Stock-brokers act as agents for the public and buy from and sell to jobbers. Members are formed into a declining number of companies and there are now only 192 broking firms and ninety-one jobbing firms on the London Exchange. Business is conducted entirely by word of mouth and although jobbers and brokers keep their own registers and may record details of a "bargain" (as all transactions are called) on the official list, they are not obliged to do so. Even today there are no official statistics of the volume of transactions, although prices at the exchange are widely available in the press. The market value of the securities quoted on the exchange is about £120 billion, of which rather more than half are foreign securities.

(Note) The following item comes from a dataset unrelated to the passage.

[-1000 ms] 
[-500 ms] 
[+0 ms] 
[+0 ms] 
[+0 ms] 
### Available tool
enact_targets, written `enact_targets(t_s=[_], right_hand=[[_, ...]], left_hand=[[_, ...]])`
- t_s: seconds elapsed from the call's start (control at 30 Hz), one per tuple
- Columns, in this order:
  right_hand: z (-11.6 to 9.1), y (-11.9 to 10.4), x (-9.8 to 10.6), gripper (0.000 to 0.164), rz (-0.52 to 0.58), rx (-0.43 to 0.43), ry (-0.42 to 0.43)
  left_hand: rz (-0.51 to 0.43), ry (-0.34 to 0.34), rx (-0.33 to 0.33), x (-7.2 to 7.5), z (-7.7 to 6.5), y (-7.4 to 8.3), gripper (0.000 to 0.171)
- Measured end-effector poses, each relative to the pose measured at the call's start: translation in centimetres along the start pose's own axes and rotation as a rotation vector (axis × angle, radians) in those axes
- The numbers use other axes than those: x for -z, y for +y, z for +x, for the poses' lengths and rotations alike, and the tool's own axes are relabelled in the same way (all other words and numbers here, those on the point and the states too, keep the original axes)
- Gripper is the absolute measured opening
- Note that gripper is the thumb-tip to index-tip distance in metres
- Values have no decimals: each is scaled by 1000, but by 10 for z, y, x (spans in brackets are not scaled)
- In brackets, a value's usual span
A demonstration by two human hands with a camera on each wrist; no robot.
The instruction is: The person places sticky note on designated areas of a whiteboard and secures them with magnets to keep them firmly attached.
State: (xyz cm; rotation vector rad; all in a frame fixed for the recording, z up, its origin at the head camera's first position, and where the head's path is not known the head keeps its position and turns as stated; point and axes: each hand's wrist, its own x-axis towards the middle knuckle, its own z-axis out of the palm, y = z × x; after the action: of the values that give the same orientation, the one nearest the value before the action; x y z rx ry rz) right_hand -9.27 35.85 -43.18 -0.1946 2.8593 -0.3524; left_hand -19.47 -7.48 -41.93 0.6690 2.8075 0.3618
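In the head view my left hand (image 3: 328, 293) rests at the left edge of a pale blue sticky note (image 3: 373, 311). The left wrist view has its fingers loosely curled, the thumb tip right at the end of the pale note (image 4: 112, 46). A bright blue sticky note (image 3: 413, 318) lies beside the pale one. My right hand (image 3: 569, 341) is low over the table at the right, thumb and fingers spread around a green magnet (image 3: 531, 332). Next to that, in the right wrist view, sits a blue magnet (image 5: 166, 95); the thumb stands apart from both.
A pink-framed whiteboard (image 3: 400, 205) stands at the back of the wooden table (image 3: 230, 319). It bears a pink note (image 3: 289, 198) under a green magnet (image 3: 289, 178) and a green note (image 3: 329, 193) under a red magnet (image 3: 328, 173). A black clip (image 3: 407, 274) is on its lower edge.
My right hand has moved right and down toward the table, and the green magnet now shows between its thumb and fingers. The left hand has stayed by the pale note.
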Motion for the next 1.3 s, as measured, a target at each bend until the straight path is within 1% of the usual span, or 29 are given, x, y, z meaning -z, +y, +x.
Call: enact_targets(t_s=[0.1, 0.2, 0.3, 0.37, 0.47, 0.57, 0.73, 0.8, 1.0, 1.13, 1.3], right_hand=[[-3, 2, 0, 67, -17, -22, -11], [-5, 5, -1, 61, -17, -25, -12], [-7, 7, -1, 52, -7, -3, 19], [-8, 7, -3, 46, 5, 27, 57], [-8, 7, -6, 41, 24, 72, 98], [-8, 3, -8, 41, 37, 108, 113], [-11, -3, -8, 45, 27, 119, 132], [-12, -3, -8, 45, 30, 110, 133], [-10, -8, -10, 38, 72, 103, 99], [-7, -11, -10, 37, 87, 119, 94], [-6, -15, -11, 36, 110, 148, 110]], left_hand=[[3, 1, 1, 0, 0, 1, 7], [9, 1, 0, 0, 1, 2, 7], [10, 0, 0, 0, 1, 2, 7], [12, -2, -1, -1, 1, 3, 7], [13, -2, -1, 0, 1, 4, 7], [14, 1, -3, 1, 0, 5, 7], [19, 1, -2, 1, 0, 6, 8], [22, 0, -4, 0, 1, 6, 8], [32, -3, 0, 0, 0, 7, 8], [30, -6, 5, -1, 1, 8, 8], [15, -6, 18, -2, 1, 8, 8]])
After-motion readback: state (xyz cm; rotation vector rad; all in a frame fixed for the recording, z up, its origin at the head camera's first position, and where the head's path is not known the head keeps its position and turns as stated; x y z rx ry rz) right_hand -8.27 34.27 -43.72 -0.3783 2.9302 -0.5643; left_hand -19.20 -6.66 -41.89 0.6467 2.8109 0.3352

Index numbers indicating changes in the average prices of shares on the Stock Exchange are called share indices. The indices are constructed by taking a selection of shares and "weighing'' the percentage changes in prices together as an indication of aggregate movements in share prices. Roughly speaking, a share index shows percentage changes in the market value of a portfolio compared with its value in the base year of the index. Index numbers are published by several daily papers and weekly journals.